Your objective
Gather all lines from the material that contain "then".

Data shown
++++++++

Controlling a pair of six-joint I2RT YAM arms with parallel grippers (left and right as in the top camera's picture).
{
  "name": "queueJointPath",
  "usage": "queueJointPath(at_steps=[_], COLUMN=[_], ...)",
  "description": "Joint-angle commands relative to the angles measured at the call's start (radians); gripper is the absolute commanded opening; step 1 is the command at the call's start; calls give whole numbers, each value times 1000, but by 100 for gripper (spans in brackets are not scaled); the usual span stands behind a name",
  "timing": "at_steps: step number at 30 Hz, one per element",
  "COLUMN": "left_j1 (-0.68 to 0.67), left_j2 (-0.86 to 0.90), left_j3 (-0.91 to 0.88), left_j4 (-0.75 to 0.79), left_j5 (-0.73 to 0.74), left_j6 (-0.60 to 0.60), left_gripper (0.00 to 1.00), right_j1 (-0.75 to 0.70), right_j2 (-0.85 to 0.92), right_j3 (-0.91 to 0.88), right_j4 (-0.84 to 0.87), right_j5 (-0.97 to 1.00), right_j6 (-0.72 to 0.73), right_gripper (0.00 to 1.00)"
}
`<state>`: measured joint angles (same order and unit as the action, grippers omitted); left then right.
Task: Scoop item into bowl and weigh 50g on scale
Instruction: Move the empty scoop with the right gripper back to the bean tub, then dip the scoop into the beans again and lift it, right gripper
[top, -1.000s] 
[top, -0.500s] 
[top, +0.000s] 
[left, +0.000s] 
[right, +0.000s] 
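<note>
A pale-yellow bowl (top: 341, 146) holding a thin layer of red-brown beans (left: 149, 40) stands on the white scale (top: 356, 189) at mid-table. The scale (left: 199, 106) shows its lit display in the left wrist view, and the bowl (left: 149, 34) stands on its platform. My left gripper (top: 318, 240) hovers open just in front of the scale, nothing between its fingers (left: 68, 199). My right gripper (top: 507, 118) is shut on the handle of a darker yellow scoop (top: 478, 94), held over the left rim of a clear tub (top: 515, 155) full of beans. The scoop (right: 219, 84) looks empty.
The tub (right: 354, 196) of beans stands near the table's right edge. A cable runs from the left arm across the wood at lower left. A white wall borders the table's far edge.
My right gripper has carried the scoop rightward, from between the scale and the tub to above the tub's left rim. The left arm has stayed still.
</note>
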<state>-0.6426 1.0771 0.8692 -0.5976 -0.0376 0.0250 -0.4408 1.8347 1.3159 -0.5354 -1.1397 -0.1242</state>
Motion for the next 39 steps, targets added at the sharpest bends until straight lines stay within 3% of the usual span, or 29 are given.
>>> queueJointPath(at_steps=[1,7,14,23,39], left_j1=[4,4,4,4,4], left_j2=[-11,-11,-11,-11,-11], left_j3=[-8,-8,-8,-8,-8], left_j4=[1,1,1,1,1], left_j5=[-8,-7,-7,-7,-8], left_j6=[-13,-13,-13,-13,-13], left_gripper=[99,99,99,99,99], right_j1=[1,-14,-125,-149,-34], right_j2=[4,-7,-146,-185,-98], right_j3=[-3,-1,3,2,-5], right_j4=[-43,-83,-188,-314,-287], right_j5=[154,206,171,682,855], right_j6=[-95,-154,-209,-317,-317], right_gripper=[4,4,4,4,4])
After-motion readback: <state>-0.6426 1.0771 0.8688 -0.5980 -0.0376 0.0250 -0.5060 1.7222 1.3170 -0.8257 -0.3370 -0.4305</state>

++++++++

Solution for this problem
`<state>`: measured joint angles (same order and unit as the action, grippers omitted); left then right.
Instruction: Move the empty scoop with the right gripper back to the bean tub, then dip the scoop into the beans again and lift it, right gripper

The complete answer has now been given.